Ministério da Saúde quer lançar o “open health”

A ideia é desafogar o SUS estimulando os planos de saúde
Queiroga do ministério da saúde quer lançar o open health

Pegando carona no open banking, sistema que compartilha dados de clientes entre instituições bancárias, o governo brasileiro estuda lançar o “Open Health”.

Como isso funciona? 

A princípio, é simples como um pãozinho com ovo. O governo cria uma plataforma virtual onde ficam disponíveis dados sobre pacientes de todas as operadoras de saúde. 

Assim, estando todas as informações de um determinado cliente em um sistema, fica mais fácil para que um convênio médico analise se aquele paciente tem o perfil para aquela operadora. 

Com isso, o tempo de transição de um paciente para outro plano de saúde será mais curto, já que atualmente leva cerca de 90 dias para essa mudança.

Isso é muito tempo para quem precisa de um serviço mais urgente. E adivinha para onde vão os pacientes com emergências que tem que esperar a papelada andar…

SUS, seu lindo! 

Os Planos de Saúde estão espumando, não é? 

Você acha? Um pouquinho, talvez. Isso porque a burocracia faz muita gente desistir de abandonar o seu convênio e procurar outro. Aí eles vão ficando, mesmo morrendo de ódio. 

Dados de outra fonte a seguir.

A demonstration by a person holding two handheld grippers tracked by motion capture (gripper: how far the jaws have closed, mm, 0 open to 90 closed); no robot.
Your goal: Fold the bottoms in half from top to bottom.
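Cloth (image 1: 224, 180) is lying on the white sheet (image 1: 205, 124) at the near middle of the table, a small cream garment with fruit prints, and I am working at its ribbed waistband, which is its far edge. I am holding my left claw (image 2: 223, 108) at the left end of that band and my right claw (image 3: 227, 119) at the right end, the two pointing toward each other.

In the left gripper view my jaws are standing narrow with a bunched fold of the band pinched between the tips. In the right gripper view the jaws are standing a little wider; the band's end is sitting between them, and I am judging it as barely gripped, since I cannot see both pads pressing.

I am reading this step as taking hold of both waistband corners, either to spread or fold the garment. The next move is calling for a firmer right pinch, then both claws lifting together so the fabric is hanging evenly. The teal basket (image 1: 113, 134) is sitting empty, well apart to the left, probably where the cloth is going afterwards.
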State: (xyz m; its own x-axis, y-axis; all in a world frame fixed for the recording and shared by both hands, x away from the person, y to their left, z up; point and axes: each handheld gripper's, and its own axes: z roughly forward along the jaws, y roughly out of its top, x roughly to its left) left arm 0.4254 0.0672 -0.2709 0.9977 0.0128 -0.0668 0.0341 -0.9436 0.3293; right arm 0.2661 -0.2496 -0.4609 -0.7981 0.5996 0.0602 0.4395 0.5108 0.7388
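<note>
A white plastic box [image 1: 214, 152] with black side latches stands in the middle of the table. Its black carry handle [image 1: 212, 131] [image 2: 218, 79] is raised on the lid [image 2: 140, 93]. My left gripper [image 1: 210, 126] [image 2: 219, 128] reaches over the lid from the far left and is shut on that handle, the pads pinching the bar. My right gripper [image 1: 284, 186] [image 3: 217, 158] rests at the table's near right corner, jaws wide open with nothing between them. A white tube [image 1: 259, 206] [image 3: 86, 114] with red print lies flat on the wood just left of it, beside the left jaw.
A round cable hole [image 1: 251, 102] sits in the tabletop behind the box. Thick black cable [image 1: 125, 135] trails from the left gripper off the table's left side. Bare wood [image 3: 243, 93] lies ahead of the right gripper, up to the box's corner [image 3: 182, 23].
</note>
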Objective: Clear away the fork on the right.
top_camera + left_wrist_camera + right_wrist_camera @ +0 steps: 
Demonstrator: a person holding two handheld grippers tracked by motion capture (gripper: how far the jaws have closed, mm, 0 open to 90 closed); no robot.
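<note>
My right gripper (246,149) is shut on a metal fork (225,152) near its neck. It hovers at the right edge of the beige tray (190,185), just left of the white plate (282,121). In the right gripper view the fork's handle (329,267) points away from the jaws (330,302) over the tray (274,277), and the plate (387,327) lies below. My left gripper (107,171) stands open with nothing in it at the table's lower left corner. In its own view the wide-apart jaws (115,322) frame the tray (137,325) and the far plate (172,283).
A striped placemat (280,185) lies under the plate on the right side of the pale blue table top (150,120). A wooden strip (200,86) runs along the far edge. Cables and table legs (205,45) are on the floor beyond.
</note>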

Desta forma, dada a facilidade de dar ‘tchau’ para um serviço não tão satisfatório para outro melhor, as empresas sentirão um espontâneo desejo de dar uma melhorada.

E é claro que isso ajuda a desafogar o SUS, Sistema Único de Saúde. Visto que, o sistema open health vai estimular a criação de novas operadoras de saúde. 

E você conhece a trinca; mais concorrência, mais qualidade, menores preços. 

Para se ter uma ideia, nos anos 2000 havia mais de duas mil empresas desse setor. Em 2020 o número caiu para 711. 

O governo vai lançar a ideia para jogo mesmo ou é só fogo de palha? 

Sobre o Open Health, o ministro Queiroga disse que a ideia surgiu em conversa com o presidente do Banco Central, Roberto Campos. Inclusive já tem o aval do Presidente, Jair Bolsonaro. 

Para sua implementação, o governo estuda uma MP, Medida Provisória, que tem força de lei e que após um prazo é avaliada pelo Congresso Nacional. 

Enquanto isso, a gente segue passando raiva esperando uma guia médica que ninguém sabe onde está.